◆ Problem ◆
Looking through the listing, how many of its lines hold the word "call"? Answer with only the number.

◆ Supplied information ◆
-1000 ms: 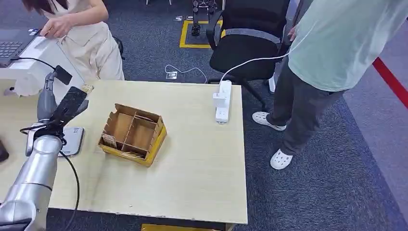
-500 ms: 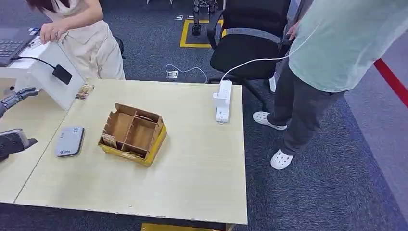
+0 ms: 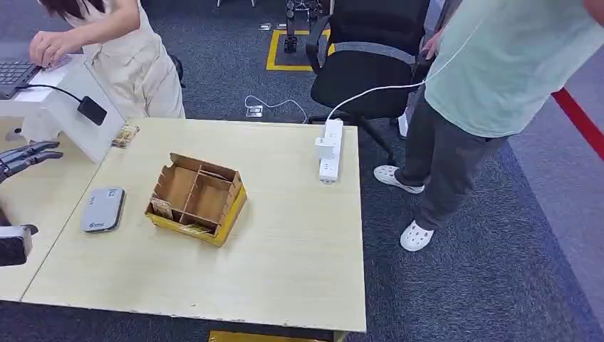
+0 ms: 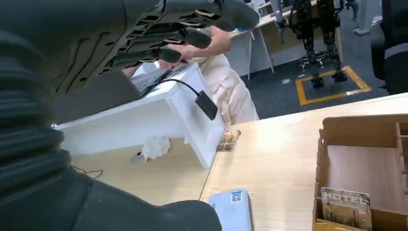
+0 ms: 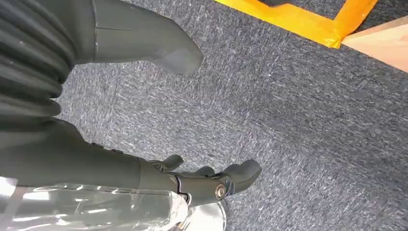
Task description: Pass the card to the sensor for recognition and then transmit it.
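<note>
Matt wood table (image 3: pixel 285 242), cardboard box (image 3: pixel 198 197), rough carpet (image 3: pixel 456 285).

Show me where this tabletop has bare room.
Free: the wide stretch of table between the cardboard box and power strip, plus the whole near edge. Crowded: the left side, around the grey sensor and white stand.

a pale wooden table (image 3: pixel 285 235) bears a yellow-edged brown cardboard box (image 3: pixel 197 197), a grey sensor (image 3: pixel 102 209) and a white power strip (image 3: pixel 329 149); the carpet (image 3: pixel 498 285) is dark grey-blue.
</note>
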`<state>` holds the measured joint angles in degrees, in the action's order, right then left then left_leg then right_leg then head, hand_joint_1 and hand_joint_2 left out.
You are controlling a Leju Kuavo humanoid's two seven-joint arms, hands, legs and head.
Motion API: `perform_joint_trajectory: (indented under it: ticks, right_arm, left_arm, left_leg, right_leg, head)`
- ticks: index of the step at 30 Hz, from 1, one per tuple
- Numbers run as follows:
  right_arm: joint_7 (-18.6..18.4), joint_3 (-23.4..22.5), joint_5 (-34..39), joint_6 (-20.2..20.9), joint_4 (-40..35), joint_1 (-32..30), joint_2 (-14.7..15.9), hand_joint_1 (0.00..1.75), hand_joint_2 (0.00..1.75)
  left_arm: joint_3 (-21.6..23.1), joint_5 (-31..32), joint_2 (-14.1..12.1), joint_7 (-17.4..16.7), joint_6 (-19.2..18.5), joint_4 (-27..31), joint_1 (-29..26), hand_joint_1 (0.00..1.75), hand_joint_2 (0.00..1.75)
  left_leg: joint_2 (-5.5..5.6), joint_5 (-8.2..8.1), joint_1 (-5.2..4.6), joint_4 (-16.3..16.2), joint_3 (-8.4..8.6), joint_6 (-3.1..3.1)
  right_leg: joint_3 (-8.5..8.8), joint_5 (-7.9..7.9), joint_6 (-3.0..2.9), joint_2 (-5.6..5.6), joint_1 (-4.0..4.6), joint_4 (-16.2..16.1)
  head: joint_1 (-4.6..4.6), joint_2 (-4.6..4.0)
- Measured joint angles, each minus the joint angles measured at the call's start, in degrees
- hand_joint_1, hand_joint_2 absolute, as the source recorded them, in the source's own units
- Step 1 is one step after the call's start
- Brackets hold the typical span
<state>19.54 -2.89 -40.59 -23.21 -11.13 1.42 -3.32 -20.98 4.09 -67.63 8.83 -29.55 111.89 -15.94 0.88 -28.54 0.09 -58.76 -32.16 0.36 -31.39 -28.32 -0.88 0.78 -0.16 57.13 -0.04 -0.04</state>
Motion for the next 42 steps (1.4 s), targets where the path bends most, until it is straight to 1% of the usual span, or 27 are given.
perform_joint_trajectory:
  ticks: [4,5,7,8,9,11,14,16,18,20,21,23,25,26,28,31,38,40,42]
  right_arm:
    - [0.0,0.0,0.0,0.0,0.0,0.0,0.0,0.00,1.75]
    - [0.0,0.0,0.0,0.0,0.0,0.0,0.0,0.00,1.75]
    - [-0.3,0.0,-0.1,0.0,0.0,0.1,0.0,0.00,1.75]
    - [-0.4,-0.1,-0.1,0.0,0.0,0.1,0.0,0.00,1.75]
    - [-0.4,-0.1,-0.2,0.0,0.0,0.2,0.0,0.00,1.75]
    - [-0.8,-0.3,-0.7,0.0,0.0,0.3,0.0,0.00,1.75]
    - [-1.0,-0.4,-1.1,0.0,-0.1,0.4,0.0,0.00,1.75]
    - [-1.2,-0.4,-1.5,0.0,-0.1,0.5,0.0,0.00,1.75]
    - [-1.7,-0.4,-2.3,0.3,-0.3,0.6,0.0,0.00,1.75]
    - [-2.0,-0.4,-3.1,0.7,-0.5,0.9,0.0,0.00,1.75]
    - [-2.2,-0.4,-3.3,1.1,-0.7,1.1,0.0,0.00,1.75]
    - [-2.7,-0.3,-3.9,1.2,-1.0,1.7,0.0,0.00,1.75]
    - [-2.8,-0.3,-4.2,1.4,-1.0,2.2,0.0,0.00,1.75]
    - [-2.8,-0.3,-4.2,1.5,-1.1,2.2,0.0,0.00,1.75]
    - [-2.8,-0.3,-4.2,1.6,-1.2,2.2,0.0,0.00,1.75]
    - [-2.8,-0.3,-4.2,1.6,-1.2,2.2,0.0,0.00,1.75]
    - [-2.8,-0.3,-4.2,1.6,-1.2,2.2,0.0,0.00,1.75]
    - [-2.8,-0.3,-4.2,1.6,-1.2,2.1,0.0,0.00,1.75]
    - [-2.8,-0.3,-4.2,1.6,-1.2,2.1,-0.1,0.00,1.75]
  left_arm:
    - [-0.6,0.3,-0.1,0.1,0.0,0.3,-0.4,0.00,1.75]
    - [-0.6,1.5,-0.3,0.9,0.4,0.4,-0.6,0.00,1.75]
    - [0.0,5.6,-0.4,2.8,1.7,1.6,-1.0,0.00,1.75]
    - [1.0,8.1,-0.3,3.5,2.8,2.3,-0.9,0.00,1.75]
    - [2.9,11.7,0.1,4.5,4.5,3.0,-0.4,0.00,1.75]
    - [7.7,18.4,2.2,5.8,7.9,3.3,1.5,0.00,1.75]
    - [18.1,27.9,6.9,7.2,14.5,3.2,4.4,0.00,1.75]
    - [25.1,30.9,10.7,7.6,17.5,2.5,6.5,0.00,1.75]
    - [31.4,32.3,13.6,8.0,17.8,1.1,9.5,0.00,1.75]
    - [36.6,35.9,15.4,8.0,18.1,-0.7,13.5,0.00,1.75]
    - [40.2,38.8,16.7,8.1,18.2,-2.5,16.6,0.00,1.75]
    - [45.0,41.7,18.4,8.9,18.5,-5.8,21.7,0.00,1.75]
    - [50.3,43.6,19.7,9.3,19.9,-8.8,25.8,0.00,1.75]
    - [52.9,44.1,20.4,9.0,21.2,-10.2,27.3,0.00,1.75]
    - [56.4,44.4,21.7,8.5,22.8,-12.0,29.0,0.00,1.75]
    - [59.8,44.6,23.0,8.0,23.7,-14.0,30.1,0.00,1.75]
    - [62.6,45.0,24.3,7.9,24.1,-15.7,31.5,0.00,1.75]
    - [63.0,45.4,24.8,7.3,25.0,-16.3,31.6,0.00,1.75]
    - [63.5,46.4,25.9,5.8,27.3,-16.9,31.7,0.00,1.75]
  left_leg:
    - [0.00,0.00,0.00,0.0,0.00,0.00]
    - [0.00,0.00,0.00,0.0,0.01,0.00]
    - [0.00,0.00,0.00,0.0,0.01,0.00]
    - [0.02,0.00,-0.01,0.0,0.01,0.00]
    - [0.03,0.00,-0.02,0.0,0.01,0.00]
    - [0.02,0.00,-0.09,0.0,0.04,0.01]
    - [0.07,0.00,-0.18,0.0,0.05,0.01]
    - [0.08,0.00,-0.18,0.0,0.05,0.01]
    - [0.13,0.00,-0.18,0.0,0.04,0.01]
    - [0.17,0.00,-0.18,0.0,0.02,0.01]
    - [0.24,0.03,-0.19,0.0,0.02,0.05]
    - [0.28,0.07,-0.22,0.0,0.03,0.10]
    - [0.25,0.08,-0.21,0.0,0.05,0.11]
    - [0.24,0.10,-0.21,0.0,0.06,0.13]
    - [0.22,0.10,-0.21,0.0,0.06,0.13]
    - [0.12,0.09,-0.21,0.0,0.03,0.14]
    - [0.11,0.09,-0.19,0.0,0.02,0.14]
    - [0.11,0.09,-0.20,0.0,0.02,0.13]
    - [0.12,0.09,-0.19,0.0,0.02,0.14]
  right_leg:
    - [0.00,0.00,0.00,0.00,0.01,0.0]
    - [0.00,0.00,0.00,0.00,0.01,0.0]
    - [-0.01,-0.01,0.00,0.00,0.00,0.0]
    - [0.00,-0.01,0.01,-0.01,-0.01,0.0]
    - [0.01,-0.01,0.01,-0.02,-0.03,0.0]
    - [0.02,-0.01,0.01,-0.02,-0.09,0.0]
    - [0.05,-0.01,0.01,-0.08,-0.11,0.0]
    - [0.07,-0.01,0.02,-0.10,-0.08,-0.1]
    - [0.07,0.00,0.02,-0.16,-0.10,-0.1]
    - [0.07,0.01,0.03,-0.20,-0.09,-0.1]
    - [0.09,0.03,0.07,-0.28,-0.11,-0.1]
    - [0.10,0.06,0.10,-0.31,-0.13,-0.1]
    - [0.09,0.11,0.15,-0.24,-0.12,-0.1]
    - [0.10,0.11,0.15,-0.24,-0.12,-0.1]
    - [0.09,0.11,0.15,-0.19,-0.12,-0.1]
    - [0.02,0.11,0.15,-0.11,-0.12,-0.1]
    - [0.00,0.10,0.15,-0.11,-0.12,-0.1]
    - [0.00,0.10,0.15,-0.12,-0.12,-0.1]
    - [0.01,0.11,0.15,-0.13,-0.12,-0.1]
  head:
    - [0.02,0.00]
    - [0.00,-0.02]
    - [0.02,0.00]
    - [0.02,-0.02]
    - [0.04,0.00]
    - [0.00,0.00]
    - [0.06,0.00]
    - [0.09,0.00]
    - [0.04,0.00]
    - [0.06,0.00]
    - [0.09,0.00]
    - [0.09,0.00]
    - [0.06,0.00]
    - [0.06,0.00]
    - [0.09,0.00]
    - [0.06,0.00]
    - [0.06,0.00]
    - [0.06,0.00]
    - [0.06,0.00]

◆ Written response ◆
2